_Aim of the exercise_
In the material below, find each line with the word "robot" and list it.
..........
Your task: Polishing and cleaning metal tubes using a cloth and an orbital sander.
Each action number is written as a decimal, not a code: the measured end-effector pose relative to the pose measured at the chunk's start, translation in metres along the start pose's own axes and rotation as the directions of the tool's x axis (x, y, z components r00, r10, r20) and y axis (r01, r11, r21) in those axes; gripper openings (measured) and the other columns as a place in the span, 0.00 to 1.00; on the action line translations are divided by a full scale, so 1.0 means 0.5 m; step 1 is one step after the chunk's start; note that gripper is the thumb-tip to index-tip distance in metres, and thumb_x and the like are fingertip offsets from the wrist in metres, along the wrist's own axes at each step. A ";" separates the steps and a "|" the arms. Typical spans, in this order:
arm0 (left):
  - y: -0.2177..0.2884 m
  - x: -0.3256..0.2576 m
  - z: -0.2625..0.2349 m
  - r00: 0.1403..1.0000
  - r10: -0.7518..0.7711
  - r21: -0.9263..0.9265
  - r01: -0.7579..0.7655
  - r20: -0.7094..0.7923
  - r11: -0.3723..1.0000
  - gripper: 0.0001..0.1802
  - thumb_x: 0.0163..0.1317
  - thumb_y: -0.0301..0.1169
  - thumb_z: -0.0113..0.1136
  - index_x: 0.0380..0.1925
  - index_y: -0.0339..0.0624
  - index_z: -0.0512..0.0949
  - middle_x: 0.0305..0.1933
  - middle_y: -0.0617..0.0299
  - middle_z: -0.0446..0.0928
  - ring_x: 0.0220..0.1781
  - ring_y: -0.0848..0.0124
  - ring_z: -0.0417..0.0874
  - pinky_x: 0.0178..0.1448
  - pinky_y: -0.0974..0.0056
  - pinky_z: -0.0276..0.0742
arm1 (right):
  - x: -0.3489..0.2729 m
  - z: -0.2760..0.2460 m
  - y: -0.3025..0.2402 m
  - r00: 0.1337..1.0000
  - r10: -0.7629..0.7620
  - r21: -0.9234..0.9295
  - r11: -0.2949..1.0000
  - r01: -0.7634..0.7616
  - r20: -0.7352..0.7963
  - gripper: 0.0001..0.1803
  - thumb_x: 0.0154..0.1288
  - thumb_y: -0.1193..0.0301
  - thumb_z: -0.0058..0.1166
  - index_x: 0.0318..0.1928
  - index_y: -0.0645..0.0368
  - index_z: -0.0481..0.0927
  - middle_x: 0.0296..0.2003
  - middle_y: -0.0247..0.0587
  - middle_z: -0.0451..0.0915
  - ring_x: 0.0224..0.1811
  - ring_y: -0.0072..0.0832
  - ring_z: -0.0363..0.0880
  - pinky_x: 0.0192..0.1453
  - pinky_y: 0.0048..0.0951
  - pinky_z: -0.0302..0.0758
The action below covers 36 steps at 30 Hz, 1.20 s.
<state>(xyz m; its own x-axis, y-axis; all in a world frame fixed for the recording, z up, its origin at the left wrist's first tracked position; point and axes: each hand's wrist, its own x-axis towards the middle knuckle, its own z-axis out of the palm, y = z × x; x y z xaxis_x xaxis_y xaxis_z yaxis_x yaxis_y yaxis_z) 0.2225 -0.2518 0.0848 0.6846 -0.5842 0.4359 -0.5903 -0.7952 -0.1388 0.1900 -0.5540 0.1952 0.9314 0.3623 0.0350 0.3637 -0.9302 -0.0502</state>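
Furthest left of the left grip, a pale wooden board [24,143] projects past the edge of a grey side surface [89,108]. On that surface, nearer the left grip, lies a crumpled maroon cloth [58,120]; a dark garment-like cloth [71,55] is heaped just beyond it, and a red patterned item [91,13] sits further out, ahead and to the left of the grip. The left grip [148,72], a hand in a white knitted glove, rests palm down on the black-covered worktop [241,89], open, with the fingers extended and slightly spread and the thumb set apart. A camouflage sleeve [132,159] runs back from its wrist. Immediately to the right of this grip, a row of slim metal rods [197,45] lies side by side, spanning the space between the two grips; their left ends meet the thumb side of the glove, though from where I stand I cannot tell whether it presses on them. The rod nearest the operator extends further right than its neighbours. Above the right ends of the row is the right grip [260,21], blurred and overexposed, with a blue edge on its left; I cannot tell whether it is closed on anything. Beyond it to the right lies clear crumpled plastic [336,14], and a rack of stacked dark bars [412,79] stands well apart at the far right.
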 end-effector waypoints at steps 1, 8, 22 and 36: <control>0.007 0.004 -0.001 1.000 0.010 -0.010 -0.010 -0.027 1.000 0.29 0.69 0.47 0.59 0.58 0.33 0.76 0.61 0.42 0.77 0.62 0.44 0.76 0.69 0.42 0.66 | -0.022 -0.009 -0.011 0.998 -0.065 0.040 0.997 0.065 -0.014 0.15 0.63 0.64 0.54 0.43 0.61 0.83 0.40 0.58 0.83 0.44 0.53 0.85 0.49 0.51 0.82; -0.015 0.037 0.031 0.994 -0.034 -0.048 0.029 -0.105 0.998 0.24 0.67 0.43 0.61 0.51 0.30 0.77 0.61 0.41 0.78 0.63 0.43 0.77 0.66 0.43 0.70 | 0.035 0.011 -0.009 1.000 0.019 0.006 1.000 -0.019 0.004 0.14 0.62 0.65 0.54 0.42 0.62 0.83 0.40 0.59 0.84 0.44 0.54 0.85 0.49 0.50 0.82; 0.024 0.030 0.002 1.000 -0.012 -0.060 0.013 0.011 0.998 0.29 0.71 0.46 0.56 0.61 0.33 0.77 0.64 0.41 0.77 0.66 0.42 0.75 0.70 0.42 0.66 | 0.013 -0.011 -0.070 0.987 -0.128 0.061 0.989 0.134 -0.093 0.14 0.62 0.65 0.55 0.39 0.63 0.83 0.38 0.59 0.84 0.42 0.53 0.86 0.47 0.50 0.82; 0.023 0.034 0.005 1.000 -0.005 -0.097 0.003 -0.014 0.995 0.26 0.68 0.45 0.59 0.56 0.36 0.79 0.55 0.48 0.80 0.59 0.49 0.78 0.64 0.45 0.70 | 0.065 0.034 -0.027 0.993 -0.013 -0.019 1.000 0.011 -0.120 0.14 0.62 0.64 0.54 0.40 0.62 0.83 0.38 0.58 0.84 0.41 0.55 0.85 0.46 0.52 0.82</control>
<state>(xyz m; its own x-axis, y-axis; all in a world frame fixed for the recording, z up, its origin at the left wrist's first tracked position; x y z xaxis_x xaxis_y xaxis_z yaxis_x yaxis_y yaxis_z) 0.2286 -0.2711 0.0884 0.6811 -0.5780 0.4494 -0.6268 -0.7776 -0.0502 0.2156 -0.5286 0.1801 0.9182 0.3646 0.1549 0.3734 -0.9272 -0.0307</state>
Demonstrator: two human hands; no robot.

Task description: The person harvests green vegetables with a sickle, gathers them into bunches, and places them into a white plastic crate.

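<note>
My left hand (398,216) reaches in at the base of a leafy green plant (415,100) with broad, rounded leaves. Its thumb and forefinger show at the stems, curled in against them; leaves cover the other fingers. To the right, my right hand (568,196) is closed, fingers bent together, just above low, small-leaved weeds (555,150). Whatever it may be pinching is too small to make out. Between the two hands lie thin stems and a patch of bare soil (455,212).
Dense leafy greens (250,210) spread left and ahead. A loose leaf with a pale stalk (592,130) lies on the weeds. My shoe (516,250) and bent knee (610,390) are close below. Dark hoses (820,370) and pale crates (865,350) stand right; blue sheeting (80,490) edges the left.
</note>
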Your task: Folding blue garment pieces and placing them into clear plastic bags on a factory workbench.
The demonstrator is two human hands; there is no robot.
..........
_Result_
Demonstrator: two human hands; no robot.
The demonstrator is two human hands; there is no robot.

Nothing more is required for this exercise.